#### Work required
Restate word for word the lines of the entries below, starting with the line that holds "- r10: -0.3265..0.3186" and ending with the line that holds "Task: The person", and no others.

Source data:

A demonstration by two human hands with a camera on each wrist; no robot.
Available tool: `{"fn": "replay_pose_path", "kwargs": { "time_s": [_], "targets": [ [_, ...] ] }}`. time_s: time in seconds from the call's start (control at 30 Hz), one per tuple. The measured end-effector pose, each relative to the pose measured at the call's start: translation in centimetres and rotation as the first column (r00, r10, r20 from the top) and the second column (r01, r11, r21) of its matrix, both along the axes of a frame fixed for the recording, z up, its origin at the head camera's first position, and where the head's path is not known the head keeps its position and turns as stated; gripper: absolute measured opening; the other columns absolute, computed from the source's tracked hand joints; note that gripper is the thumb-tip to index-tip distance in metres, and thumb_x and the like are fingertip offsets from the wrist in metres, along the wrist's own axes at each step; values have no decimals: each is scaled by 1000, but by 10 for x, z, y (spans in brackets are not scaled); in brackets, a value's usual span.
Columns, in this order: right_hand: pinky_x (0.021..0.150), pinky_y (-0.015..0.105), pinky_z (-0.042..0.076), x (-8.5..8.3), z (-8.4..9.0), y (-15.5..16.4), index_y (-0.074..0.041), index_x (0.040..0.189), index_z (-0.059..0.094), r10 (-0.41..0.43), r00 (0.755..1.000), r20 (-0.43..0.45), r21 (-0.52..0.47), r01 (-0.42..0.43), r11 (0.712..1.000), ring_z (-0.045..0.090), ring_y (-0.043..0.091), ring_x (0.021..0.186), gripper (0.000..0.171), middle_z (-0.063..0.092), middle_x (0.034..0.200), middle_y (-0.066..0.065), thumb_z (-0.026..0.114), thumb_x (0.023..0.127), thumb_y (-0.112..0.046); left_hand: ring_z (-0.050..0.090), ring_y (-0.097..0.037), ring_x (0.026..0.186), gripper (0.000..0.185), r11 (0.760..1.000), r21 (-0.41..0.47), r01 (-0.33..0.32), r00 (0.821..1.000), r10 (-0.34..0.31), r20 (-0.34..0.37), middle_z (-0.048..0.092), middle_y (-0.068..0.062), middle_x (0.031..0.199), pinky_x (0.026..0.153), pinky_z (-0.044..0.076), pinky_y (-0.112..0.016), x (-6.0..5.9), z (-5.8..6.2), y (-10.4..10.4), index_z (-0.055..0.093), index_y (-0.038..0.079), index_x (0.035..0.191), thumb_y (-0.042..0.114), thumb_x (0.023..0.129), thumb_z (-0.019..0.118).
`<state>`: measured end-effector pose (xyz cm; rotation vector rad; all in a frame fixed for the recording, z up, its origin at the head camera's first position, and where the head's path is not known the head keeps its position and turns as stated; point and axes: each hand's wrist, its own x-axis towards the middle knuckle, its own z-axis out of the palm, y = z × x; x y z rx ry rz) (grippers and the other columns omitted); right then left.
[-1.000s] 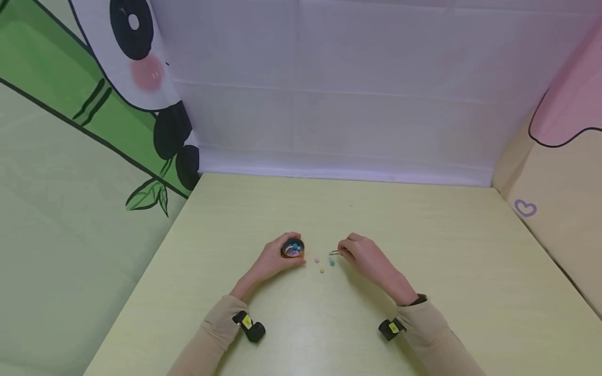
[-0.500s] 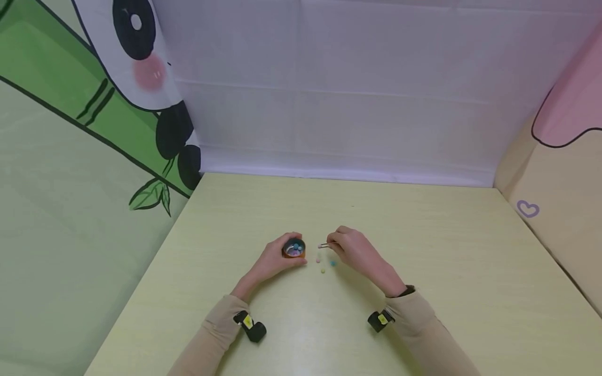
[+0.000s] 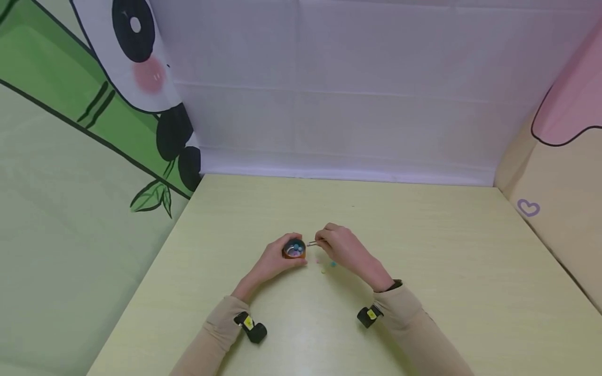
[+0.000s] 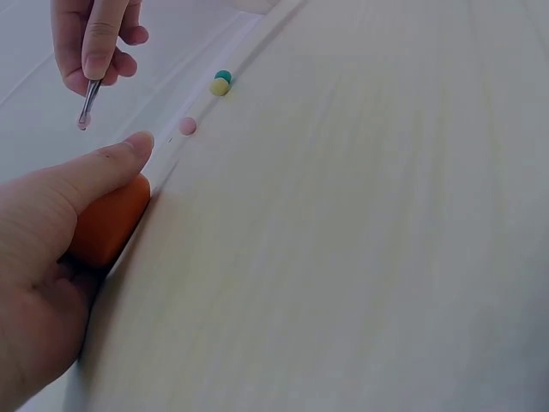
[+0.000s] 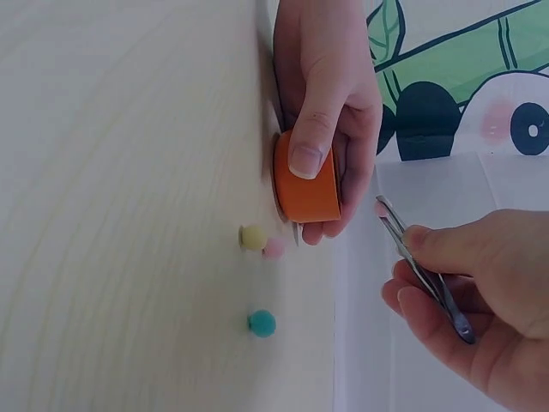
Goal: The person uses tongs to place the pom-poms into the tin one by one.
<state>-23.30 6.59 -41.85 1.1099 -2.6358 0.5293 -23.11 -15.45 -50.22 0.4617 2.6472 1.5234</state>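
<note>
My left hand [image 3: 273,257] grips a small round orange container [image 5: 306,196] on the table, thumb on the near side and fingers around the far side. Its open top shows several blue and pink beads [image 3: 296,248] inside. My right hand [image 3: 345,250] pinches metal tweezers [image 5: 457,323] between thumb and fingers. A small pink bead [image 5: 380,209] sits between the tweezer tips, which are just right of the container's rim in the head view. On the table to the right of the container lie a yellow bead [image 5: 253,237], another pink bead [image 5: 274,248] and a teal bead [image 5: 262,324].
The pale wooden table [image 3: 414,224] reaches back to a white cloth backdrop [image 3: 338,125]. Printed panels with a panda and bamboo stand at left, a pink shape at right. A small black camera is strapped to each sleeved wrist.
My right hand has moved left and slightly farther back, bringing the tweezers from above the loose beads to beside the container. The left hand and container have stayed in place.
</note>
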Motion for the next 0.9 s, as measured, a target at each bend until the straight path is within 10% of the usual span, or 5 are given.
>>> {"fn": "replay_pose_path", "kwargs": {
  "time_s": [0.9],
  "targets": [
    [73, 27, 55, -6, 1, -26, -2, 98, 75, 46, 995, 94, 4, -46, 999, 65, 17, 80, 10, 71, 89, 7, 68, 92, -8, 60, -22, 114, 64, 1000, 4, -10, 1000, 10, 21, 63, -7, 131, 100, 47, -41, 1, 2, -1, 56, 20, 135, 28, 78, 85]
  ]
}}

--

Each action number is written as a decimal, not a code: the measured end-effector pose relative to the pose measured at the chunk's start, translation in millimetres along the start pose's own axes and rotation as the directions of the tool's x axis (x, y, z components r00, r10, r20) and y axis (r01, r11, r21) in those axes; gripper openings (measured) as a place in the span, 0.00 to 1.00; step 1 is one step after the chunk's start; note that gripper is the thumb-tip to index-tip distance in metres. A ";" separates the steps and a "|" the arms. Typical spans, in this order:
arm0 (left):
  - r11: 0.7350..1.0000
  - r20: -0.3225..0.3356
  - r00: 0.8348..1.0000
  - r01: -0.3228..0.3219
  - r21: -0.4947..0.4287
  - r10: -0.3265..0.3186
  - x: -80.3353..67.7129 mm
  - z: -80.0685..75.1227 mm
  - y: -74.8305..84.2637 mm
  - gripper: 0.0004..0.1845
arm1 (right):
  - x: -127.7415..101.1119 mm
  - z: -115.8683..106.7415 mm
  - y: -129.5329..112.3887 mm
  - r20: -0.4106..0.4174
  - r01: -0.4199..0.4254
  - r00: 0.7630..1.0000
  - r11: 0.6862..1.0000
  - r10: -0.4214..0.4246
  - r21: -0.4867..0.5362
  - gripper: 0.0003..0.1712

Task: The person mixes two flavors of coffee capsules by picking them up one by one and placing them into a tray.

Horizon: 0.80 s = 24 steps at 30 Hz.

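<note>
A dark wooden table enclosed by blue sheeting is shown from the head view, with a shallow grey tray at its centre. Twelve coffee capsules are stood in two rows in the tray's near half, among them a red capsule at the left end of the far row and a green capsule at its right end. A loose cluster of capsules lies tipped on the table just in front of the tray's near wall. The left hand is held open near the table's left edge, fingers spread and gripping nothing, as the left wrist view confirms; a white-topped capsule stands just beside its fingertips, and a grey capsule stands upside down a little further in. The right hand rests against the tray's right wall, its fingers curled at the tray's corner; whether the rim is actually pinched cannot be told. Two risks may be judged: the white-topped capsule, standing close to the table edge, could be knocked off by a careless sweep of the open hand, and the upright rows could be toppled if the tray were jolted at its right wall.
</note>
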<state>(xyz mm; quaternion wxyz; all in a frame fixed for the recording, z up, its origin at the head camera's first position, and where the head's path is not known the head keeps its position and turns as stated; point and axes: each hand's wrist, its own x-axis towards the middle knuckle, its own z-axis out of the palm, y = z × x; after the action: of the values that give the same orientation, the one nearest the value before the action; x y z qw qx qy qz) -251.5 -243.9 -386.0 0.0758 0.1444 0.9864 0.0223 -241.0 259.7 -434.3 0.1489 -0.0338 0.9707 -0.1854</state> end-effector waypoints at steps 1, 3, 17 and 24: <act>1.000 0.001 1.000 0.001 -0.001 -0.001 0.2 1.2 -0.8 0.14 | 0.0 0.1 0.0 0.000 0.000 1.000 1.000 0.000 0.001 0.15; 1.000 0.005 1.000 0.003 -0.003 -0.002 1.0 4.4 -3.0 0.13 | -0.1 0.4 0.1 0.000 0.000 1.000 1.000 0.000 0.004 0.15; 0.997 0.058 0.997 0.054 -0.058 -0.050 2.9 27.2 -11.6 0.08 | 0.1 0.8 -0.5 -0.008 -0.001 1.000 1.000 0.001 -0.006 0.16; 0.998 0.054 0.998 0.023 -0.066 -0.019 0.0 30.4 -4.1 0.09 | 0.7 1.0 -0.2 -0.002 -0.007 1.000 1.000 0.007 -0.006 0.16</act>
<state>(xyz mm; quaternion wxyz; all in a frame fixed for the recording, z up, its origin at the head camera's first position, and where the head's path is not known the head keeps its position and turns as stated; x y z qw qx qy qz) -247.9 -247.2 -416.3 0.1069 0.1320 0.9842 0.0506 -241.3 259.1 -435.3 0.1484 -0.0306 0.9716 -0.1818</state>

#### Solution to this exercise
  - r10: -0.3265..0.3186
  - x: -80.3353..67.7129 mm
  - z: -80.0685..75.1227 mm
  - y: -74.8305..84.2637 mm
  - gripper: 0.0004..0.1845
arm1 (right):
  - x: -127.7415..101.1119 mm
  - z: -115.8683..106.7415 mm
  - y: -129.5329..112.3887 mm
  - r20: -0.4106..0.4174
  - r01: -0.4199..0.4254
  - r00: 0.7630..1.0000
  - r11: 0.6862..1.0000
  - r10: -0.4214..0.4246
  - r21: -0.4867..0.5362
  - gripper: 0.0003..0.1712

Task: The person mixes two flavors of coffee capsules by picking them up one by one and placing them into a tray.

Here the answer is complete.